Microstructural Insights into Ethylene Glycol‐Mediated Polyether Polyols Using Double Metal Cyanide Catalyst

Abstract

AbstractPolyether polyols are well established category of polymers, which are synthesized via ring opening polymerization (ROP) industrially using Double Metal Cyanide (DMC) catalyst with glycols as initiators. Establishing the role of glycol in initiation and its involvement in the polymer chain during the ROP of propylene oxide (PO) via DMC catalysis is of utmost importance. In this work, the experimental method is established to understand the role of ethylene glycol (EG) and its participation during initiation and chain propagation.
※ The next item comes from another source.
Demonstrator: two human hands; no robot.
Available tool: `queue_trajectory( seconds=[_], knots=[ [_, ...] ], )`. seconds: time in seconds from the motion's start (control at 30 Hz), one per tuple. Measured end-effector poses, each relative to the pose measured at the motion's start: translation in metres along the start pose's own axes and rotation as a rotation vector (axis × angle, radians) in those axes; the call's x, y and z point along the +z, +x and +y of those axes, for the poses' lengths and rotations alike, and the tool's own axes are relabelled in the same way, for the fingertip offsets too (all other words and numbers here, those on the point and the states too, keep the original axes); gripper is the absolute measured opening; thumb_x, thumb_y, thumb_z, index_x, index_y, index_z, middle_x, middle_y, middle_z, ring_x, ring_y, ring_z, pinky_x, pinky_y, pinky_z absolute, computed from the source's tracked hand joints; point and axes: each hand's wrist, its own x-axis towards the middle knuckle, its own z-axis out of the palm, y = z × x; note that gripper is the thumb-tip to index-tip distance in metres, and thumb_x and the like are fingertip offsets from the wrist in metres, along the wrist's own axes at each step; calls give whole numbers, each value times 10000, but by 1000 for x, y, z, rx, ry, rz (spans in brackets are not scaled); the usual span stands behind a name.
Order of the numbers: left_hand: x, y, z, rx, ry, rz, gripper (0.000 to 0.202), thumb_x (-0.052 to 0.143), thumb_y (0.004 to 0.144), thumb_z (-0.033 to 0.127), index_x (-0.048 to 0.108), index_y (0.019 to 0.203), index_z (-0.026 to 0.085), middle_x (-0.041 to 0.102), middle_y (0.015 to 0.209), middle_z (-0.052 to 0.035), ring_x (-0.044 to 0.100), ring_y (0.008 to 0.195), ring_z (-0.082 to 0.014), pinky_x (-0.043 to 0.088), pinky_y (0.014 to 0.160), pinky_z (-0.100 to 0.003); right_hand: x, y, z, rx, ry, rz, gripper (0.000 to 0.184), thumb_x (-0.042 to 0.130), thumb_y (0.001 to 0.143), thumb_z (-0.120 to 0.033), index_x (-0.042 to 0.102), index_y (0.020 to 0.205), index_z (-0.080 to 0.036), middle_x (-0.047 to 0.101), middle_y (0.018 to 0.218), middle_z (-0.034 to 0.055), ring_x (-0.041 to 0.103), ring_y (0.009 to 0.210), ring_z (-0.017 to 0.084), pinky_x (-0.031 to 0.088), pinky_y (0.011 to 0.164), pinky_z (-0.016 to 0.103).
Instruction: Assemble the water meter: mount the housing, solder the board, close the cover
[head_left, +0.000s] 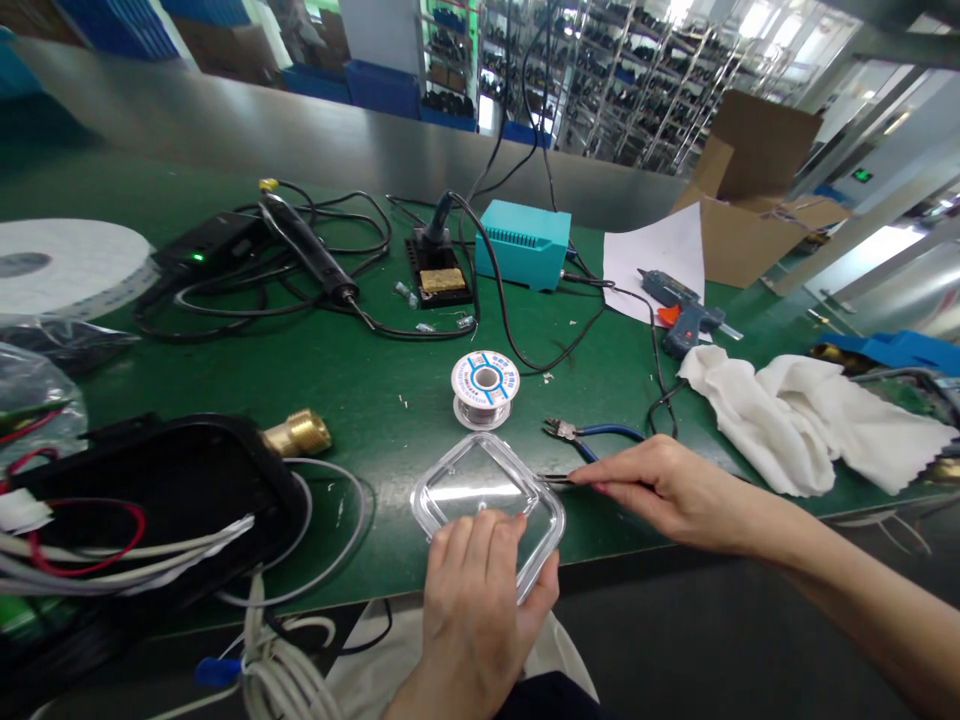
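Note:
My left hand [476,585] lies over a clear plastic box [480,462], fingers bent on its top and the thumb along its right edge. The box sits at the front edge of the bench. From the right, my right hand [660,490] pinches slim metal tweezers [556,479], whose tips reach the right side of the box. Whether the tips hold anything is too small to tell. Just behind the tweezers lies a pair of blue-handled cutters [592,432]. A spool of solder wire [485,388] stands directly behind the box.
A black housing [225,470] with a brass fitting [300,433] and wires is on the left. Behind are an electric screwdriver [307,245], a soldering iron stand [439,270] and a teal station [523,243]. A glue gun [679,310] and white cloth [810,410] lie right.

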Motion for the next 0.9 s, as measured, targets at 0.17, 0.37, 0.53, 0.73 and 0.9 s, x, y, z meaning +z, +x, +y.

Furthermore, the microstructure analysis of synthesized polyether polyols reveals that ethylene glycol initiates from both sides and participated in random copolymerization besides its role as an initiator in the polymeric backbone during the ROP of PO. Also, in‐depth studies of the polymeric microstructural distribution are carried out using 1H‐1H COSY, 1H‐13C HMQC, and 1H‐13C HMBC with the aid of multi‐pulse 2D correlation techniques along with carbon‐13 NMR chemical shifts. In‐depth understanding of the microstructure of the polyether polyols is established with the aid of the obtained polymeric regio‐irregular structures. The reactivity ratios of PO are found to be 0.89 and 0.57 by modified Kelen–Tudos and Fineman–Ross method, respectively, indicating higher reactivity of PO monomer in comparison to EG.